About this task: Line for line, the listing below is to be transcribed exactly.

Data extract:
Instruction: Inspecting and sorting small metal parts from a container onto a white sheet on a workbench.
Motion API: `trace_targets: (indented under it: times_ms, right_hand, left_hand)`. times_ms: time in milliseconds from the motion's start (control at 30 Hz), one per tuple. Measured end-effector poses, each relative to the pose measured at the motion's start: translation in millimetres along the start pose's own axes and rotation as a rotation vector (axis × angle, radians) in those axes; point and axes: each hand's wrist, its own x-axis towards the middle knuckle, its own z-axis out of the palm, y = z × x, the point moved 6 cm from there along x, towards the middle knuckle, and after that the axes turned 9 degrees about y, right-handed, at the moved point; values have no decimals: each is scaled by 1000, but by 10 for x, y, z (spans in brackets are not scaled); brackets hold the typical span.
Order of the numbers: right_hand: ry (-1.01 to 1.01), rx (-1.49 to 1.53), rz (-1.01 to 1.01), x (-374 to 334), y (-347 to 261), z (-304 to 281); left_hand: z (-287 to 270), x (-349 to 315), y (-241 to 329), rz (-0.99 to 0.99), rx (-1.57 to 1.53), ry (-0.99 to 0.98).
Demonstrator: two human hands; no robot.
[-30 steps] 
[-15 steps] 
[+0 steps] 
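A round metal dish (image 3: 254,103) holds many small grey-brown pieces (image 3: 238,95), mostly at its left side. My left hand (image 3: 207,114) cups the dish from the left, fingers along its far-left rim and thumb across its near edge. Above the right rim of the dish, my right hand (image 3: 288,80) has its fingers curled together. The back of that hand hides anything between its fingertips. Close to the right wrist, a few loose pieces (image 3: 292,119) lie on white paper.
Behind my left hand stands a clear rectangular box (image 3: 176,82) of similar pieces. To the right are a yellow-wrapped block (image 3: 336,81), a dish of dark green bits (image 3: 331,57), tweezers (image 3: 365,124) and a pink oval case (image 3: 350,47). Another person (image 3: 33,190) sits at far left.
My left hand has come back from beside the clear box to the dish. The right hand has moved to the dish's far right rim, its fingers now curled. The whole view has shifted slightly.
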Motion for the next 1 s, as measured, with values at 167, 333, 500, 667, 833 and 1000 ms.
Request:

Written answer:
Instruction: Inspecting and sorting small metal parts from a container onto a white sheet on a workbench.
Motion API: `trace_targets: (indented under it: times_ms, right_hand, left_hand)`. times_ms: time in milliseconds from the motion's start (control at 30 Hz), one per tuple. Measured end-effector poses, each relative to the pose measured at the motion's start: translation in millimetres along the start pose's own axes and rotation as a rotation vector (axis × angle, radians) in those axes; point and axes: each hand's wrist, its own x-axis towards the middle knuckle, its own z-axis out of the palm, y = z × x, the point moved 6 cm from there along x, towards the middle knuckle, and after that the axes turned 9 degrees about y, right-handed, at the moved point; values have no decimals: each is scaled by 1000, but by 10 for x, y, z (spans in brackets are not scaled); brackets hold the typical span.
Order of the numbers: right_hand: ry (-1.01 to 1.01), rx (-1.49 to 1.53), rz (-1.01 to 1.01), x (-374 to 334), y (-347 to 261), z (-304 to 281); left_hand: z (-287 to 270), x (-349 to 315), y (-241 to 329), rz (-0.99 to 0.99), rx (-1.57 to 1.53), ry (-0.99 to 0.98).
Demonstrator: two human hands; no robot.
[-30 steps] 
[-15 steps] 
[+0 steps] 
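A round metal dish (image 3: 254,103) holds many small grey-brown pieces (image 3: 238,95), mostly at its left side. My left hand (image 3: 207,114) cups the dish from the left, fingers along its far-left rim and thumb across its near edge. Above the right rim of the dish, my right hand (image 3: 288,80) has its fingers curled together. The back of that hand hides anything between its fingertips. Close to the right wrist, a few loose pieces (image 3: 292,119) lie on white paper.
Behind my left hand stands a clear rectangular box (image 3: 176,82) of similar pieces. To the right are a yellow-wrapped block (image 3: 336,81), a dish of dark green bits (image 3: 331,57), tweezers (image 3: 365,124) and a pink oval case (image 3: 350,47). Another person (image 3: 33,190) sits at far left.
My left hand has come back from beside the clear box to the dish. The right hand has moved to the dish's far right rim, its fingers now curled. The whole view has shifted slightly.
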Motion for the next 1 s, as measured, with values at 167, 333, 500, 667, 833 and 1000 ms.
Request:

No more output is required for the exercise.